Non c’è altro modo di vivere se non vivere
L’infelicità diffusa viene dall’esserci spinti troppo oltre nella direzione contraria a questa condizione. Di aver smesso di individuare nelle vite di ciascuno il fulcro di responsabilità di una contribuzione che è il solo possibile uso della vita. Non c’è altro modo di vivere se non vivere. Le politiche di chiusure dei porti conducono alla morte. Dei corpi, delle menti, dei cuori. Del futuro. La battaglia che siamo chiamati a combattere è una battaglia contro la morte. Per vivere da viventi. Le navi nel mediterraneo, la nostra Mediterranea, le navi dei pescatori, quelle delle ong, le navi che salvano salvano per prima noi, che siamo al di qua del confine. Prigionieri come gli uomini che tentano di arrivare sulle nostre coste.
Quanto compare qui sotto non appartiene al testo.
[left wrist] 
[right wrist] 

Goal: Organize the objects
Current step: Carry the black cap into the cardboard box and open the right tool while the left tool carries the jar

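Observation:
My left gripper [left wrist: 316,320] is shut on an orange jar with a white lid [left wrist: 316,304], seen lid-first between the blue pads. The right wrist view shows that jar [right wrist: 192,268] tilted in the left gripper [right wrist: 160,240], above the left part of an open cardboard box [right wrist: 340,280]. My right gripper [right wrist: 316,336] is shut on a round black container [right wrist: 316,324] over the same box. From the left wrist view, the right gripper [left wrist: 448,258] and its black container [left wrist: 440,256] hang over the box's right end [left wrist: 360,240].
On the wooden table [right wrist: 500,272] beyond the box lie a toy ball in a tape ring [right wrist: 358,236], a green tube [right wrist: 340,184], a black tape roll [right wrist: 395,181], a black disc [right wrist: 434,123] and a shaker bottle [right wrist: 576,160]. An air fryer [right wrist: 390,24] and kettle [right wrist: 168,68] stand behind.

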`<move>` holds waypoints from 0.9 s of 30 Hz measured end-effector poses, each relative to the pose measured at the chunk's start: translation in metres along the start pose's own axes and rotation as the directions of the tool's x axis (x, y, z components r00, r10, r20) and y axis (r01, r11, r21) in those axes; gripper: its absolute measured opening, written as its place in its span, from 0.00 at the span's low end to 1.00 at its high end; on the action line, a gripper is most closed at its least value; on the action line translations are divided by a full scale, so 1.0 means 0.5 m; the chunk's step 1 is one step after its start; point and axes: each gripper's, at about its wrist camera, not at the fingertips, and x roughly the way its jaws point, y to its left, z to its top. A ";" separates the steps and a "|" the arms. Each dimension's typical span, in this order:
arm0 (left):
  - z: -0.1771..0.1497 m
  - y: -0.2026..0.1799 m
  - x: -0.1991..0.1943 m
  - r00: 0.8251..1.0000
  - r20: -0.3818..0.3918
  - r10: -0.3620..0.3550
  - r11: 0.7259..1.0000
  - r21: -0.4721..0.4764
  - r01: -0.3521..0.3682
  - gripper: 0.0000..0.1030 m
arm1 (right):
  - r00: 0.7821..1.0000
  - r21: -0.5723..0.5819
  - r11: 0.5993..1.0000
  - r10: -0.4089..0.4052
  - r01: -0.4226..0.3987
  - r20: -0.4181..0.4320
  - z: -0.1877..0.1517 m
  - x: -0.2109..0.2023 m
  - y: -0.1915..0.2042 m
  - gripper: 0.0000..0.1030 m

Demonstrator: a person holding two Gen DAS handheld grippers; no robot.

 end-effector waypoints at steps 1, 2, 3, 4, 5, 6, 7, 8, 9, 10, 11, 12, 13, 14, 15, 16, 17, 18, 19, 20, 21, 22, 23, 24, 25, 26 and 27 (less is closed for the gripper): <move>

Nel carotaggio di senso che la mostra ci chiede di fare allora il rovesciamento della narrazione comune, mainstream, sembra una operazione facile, agevolata dalla messa in campo di una indagine collettiva: sono quei corpi che si muovono verso di noi che tentano di salvarci. Noi dobbiamo solo accettare il loro invito. Salvarci salvandoli. È questo il patto dell’uomo.